I have already commented upon the knots the firm of Candey tied itself in in various cases when the aim of access of justice for a client through alternative means of funding came into conflict with the firm’s own interests. Similar problems have been highlighted by the recent case of Forster v Reynolds Porter Chamberlain [2023] EWHC 1150 (Ch).

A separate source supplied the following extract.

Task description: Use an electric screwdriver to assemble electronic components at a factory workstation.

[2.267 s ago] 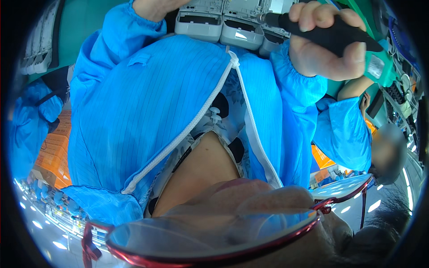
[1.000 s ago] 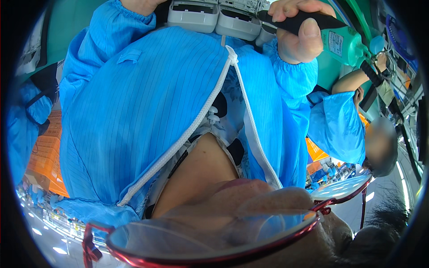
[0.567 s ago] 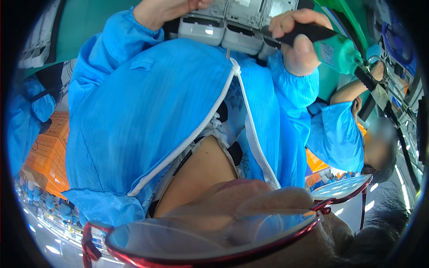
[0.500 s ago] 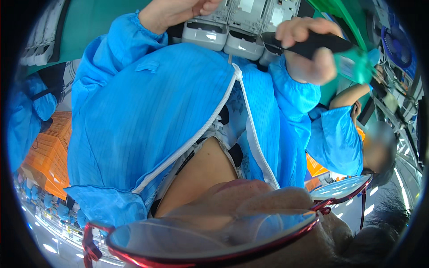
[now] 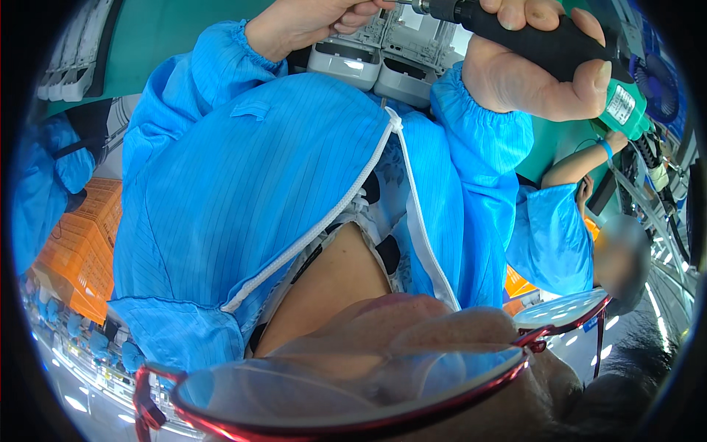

Here the solicitors, abbreviated to RPC, were acting for Ms Forster in what was essentially a shareholders’ dispute within the ambit of s 994 Companies Act 1996. She settled the claim by way of a Tomlin order, and she alleged, and the court held, that RPC had assured her that she would receive a guaranteed £350,000 from the receipts from her opponents. The trouble was that they subsequently went bankrupt and she got £50k. The evidence was that she had instructed RPC to enforce the Tomlin order as soon as there was a default by her opponents and they had refused to comply because it was against their own interests. The judge accepted evidence that if they had enforced the Order when instructed, there would have been a 55% chance of recovery and awarded Ms Forster 55% of £350,000. The following horror stories arise from the judgment:

  • Conflict of interest in administering the terms of the CFA
  • Conflict of interest in arranging a loan for the client from a party well know to RPC for funding disbursements
  • Running up staggering fees of £5 million for a claim worth at the very top end £850,000
  • Not informing the client of escalating costs
  • Kicking the existing expert into touch in favour of a much more expensive Deloitte
  • A leader and two juniors at trial.

Part of the problems described above are at the door of the solicitors involved but they are also systematic.

Finally, representing a client under a CFA requires or under funding arrangements requires solicitors to use more care in relation to costs and conflict, not less.